SocialNetwork.com can block personas. So if RacistGuy5000 does something against their terms then they can ban that persona. Of course you could just log in as Adrian. But lets say that every post you make is signed with an encrypted signature that within it has your identity. SocialNetwork.com can’t access that (because they don’t have the private key to decrypt it) so to them the signatures are just random strings. If RacistGuy5000 does something illegal SocialNetwork.com would gather all the offending posts (or whatever media item) and send it to the agency who would be able to decrypt the identity of those who produced the comments and ban their identities. Now neither RacistGuy5000 or Adrian would be able to log in. The agency could chose whether to ban the identity from that one service or all services that use this unified login.

We could also stipulate that the service providers have to make the signatures associated with posts publicly visible. This way a third party could report a breach. The responsibility of the social media provider would simply be to report offending posts.

The important thing here is that SocialNetwork.com, or any service, would have no way of knowing which personas are the same person without that person telling them that they are, so they wouldn’t be able to track movements across sites without people opting in [1].

In summation what I am describing is simply having a public agency that provides a framework currently provided by the private sector: we nationalise authentication.

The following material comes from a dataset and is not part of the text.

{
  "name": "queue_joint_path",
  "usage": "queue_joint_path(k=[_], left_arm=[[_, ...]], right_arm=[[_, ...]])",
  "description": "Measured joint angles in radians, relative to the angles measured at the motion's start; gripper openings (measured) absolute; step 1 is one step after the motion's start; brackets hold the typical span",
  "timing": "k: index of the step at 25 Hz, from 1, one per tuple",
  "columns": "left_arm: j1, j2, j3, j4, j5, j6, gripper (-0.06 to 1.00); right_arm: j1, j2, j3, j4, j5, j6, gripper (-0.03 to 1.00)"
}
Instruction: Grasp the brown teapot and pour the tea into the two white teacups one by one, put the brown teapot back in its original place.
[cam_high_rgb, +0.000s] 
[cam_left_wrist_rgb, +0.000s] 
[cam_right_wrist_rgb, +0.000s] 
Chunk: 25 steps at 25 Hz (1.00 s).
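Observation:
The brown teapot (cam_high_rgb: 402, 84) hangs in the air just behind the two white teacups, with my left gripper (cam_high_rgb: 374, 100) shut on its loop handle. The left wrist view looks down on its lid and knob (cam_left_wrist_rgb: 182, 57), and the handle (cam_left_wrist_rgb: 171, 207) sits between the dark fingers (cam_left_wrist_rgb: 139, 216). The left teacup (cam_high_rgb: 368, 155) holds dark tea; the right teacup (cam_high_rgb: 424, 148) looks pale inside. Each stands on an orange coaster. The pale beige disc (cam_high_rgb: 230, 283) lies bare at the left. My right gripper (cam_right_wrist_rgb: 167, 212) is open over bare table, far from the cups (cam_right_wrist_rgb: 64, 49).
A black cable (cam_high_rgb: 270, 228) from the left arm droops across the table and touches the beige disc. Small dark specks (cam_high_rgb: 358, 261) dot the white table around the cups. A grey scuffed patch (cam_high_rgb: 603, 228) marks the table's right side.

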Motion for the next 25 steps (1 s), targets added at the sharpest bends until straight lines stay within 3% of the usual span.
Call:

[1] This doesn’t solve all problems. Reports would have to be verifiable (so that you can’t copy someone’s signature and create fake reports). This isn’t too hard to solve because the signature could contain a hash of the content of the post. Faking a post that matches a signature would be impossible. This would however require a standard scheme by which to hash posts. And posting videos and sounds becomes an issue too, again we’d need a standard scheme for hashing videos and audio. We’d have to decide which services are required to use this login system, say any service that allows communication with more than 100 users. And should there be an ‘authentication tax’ paid by services that use this system or should it be a public cost? The point is that the initial problem, having identity with privacy, is solved.